I took a break for a late dinner, and put Emma to bed. Then I dove right into Buttercup's fleece! I've been thinking over the past week or so about how I want to approach this yarn. I want the end product to be a well-blended, smooth yarn, suitable for knitting cables, and I want the color to be fairly consistent from skein to skein.

To achieve this, I decided that I would card each of the dye batches separately first, just once through the carder. This will even out each color within itself and make the wool easier to work with. Since I dyed in 100-g batches, there will be two batts from each batch. I'll have to keep this in mind as I'm blending, and take some from each. For the two main colors (green and brown-green), I will have many batts of each; 8 of the green and 6 of the brown-green. It will be a lot of jumbling-up. I will probably do it by weight, and calculate how many grams from each batt individually, to keep the proportions the same in each finished batt.

In any case, to avoid damaging the carder the first step is to pick the wool. This just means manually opening up each lock, literally pulling the fibers apart from one another with your fingers. This lets most of the VM fall out and lets me pick out any second cuts and neppy clumps that slipped by my first inspection before washing. Not that there really was much VM or many second cuts in this fleece. Buttercup's fleece is a very nice Corriedale, well sheared and skirted, and coated fleeces are always a pleasure to work with.

I started with the brown batch. On the left you see the picked wool, and on the right is the first batt, after going through the carder once. ONCE! Isn't it pretty? I was really pleased, and somewhat surprised, to see how it came out. That batt is almost spinnable as-is, smooth after one trip through, from picked locks! I expected the Border Leicester/Romney to come out nice after one pass, since I was re-carding roving, but this was just a picked mass of wool! Beautiful.



I finished up the brown batch, and have it safely stowed in a storage tub. I can't wait to see that tub fill up. The carder does such a nice job, and I'm over the moon that it's mine. I forsee a long and happy relationship.

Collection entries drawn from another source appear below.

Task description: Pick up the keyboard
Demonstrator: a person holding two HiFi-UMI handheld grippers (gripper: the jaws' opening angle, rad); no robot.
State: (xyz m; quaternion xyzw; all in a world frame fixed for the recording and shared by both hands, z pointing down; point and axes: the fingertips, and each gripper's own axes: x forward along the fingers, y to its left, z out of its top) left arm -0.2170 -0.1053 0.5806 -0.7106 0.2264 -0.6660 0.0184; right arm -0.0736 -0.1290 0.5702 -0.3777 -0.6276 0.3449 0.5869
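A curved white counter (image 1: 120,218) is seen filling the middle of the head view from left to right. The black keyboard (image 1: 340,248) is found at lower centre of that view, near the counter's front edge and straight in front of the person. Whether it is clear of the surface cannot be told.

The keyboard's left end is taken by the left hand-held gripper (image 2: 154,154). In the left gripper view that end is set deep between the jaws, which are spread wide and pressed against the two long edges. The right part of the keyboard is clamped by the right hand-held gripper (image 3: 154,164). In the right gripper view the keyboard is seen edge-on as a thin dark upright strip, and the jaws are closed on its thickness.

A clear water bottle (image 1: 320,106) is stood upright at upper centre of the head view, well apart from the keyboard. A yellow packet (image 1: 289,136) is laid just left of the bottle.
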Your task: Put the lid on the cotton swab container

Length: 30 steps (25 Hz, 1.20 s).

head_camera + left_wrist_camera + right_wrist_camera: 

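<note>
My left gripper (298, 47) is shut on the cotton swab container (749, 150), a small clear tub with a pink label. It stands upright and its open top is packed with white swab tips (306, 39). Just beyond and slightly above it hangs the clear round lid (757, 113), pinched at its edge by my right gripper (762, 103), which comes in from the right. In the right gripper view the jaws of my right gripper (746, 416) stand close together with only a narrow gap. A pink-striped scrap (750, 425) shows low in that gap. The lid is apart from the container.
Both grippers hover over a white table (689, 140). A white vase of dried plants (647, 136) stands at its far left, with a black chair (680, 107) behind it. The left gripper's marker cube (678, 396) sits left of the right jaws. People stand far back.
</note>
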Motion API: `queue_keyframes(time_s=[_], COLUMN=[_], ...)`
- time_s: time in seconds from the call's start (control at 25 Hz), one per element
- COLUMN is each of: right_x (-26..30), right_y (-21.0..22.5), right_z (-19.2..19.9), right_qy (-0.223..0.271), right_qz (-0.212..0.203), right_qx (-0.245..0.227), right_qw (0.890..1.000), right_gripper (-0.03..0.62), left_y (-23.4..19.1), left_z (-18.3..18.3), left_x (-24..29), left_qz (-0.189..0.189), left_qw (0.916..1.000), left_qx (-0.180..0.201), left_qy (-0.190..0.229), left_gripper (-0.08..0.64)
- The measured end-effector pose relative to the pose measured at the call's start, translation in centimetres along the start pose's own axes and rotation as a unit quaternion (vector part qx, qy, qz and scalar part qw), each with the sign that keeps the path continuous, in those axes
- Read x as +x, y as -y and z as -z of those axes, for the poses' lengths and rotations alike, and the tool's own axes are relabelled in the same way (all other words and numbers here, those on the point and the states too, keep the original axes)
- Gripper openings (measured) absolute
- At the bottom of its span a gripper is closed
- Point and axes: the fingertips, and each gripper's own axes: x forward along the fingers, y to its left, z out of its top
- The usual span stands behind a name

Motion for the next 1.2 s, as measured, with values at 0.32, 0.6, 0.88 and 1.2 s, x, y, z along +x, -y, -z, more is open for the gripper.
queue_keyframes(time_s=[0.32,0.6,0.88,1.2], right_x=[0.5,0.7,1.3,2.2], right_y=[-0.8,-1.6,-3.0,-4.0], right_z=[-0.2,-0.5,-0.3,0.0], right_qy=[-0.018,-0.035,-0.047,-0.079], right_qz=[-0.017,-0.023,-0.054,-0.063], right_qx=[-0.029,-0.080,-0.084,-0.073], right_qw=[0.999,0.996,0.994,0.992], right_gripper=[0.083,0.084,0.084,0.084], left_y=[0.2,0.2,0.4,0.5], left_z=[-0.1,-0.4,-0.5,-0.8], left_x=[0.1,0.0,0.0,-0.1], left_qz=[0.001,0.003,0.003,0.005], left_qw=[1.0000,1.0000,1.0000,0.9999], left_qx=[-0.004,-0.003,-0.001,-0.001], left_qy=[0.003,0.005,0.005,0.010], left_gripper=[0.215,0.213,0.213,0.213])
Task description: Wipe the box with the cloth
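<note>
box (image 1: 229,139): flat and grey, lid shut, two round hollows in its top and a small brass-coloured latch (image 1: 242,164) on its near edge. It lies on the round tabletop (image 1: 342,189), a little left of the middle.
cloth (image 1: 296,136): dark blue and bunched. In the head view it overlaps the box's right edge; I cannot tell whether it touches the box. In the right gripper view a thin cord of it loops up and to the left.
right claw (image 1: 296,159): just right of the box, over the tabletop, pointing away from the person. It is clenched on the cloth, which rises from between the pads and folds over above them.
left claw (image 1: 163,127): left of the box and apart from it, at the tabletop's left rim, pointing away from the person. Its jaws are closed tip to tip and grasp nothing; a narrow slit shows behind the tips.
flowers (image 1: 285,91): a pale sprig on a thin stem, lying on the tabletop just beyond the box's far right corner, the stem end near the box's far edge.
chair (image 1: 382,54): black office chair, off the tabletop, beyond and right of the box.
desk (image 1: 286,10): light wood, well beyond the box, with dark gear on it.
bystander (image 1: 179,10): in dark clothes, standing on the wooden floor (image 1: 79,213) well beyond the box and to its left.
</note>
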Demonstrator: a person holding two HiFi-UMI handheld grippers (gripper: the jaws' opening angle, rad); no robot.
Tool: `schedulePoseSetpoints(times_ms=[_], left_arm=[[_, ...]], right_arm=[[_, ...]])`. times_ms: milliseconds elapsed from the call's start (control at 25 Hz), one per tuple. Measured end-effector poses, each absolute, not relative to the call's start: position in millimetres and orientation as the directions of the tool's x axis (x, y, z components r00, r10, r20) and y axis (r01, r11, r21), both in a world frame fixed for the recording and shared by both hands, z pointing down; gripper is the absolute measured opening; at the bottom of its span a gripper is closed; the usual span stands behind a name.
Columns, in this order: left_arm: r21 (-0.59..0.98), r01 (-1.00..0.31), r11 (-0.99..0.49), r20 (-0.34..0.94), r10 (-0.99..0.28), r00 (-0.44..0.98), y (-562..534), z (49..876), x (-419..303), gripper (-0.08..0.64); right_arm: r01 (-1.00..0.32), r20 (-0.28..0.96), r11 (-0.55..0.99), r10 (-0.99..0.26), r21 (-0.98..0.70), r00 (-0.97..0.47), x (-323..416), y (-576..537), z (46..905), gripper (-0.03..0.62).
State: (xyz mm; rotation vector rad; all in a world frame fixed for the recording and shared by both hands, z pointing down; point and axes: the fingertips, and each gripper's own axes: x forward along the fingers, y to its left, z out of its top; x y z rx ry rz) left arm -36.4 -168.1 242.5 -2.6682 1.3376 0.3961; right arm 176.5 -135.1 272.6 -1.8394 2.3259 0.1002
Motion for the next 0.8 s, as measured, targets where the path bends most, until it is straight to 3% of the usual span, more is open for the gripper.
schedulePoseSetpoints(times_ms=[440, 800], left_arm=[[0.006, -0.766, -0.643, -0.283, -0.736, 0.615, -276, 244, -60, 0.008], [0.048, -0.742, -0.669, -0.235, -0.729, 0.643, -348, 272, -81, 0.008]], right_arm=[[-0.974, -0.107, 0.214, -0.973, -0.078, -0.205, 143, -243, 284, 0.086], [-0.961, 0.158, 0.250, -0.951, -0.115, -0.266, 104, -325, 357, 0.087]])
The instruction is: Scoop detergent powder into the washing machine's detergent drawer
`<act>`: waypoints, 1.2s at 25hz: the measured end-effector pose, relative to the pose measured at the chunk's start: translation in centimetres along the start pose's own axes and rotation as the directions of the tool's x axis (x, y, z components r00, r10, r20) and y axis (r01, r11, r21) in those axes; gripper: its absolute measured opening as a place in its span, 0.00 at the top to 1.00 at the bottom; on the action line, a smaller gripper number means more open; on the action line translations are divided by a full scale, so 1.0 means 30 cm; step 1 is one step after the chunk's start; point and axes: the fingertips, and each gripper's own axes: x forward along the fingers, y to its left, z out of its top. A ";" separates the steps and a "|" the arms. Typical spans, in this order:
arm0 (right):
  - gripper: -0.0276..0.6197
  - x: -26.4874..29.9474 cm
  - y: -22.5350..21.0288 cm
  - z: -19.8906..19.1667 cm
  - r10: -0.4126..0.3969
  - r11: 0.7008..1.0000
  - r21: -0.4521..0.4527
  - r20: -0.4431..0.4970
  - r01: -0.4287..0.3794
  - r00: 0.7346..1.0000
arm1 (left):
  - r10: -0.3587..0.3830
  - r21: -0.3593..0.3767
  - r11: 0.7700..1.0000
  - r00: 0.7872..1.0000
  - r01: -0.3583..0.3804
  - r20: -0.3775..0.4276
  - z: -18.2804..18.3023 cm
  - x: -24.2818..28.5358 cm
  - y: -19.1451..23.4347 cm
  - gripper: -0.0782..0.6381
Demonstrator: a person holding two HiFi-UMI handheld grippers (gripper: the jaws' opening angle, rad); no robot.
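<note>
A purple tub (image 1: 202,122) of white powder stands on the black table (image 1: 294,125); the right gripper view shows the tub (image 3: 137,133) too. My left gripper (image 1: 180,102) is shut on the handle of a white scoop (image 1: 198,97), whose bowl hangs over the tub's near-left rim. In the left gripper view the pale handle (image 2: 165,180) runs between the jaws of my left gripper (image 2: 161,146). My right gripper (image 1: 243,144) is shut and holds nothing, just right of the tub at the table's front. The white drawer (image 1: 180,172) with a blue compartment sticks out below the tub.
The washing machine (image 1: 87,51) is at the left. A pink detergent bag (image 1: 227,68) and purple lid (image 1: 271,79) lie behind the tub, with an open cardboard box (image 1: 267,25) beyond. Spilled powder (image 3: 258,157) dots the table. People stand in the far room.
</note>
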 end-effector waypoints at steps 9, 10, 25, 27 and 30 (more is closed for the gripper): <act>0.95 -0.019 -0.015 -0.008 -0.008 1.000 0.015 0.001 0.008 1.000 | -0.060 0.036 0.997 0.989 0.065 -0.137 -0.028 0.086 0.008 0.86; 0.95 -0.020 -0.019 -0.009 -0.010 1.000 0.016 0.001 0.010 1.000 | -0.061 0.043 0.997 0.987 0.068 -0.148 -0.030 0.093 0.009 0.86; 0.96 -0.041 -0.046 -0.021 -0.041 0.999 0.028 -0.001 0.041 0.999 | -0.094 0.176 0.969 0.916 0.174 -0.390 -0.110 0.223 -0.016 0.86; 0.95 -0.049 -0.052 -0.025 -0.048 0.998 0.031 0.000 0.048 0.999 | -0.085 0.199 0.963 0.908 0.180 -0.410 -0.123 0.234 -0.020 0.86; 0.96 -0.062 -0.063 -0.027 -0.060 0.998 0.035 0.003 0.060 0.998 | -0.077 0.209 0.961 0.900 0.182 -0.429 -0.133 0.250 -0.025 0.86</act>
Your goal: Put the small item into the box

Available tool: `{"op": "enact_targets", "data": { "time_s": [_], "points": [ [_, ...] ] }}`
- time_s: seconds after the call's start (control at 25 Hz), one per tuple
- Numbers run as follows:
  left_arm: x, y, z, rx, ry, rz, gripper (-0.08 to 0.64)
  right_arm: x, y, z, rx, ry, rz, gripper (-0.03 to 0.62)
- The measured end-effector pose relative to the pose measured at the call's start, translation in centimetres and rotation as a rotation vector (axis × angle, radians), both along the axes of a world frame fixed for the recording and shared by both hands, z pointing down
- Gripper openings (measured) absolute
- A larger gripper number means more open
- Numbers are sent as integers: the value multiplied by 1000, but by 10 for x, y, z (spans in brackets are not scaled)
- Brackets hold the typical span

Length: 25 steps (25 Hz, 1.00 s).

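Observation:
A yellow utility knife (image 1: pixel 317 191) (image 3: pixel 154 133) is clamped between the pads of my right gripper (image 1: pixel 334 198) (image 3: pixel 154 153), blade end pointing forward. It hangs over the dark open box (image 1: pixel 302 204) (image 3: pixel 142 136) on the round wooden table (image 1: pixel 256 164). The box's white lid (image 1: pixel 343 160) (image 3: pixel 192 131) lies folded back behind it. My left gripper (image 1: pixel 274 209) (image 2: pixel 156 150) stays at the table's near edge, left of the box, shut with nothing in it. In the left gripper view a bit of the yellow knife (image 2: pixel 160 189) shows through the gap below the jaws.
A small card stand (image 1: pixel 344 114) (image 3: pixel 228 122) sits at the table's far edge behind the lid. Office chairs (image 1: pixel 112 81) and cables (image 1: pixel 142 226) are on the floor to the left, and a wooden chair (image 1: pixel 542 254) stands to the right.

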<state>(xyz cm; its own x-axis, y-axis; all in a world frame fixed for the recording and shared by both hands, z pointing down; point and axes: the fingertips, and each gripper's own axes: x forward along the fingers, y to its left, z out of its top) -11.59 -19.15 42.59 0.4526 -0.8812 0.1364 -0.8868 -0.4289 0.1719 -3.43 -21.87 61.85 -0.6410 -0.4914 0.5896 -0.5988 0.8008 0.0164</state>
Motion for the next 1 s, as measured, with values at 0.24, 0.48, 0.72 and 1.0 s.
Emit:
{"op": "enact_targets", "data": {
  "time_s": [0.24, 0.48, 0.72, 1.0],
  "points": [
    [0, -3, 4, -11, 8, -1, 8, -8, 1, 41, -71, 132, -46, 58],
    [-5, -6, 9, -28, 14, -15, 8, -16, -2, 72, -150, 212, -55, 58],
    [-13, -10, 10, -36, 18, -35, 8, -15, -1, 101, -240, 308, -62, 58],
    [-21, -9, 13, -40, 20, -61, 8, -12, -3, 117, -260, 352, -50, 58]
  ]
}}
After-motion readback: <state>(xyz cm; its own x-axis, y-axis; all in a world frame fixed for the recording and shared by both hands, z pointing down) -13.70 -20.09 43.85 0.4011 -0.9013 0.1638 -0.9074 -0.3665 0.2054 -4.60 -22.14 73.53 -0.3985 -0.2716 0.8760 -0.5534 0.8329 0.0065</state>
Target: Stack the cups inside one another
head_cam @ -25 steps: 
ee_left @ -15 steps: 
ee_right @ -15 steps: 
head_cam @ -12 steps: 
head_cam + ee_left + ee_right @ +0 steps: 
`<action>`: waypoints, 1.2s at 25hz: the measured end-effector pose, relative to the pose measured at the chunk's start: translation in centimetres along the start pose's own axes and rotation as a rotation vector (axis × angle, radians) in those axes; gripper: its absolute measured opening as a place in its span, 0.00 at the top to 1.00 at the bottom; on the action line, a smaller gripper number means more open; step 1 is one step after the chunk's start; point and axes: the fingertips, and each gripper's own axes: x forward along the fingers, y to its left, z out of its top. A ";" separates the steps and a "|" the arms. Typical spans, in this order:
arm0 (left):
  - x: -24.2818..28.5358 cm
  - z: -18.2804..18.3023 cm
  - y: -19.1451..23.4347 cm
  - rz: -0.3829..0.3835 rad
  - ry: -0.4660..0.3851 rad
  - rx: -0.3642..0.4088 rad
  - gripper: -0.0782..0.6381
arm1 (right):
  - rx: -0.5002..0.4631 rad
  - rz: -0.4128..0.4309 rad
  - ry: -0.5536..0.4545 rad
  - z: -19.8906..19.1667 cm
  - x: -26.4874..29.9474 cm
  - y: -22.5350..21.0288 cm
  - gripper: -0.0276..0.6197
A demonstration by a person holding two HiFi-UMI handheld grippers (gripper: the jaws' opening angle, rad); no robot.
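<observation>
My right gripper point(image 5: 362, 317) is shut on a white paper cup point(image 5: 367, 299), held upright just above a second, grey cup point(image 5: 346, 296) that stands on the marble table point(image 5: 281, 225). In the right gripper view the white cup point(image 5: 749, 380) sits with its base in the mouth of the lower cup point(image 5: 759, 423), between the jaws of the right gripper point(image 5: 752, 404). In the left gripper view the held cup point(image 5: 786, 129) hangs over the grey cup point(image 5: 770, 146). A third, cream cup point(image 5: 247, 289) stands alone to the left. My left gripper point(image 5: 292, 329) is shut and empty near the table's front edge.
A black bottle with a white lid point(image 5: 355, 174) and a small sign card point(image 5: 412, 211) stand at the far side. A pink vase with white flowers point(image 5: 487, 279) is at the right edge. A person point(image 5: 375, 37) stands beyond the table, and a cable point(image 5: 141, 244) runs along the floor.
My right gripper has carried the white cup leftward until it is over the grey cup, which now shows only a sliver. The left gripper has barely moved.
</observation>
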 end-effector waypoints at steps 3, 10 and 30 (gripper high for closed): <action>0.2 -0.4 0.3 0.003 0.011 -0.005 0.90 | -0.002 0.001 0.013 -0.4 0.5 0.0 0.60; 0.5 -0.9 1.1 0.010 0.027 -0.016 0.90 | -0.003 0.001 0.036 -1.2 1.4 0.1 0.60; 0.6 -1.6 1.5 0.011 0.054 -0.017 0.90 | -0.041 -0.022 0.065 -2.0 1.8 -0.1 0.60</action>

As long as I'm careful of those teeth!

3 comments:

Caroline M said...

Oh happy day. I'll be getting my carder out over the weekend to run through the box of unloved fibre and I will be thinking of you and Buttercup.

Abigail said...

we both got the same carder, and I have to agree, it's a dream to work with.
(and slightly addictive, I think)

congratulations.

Laritza said...

Oh my! you carded up a storm! Happy to see you are enjoying it.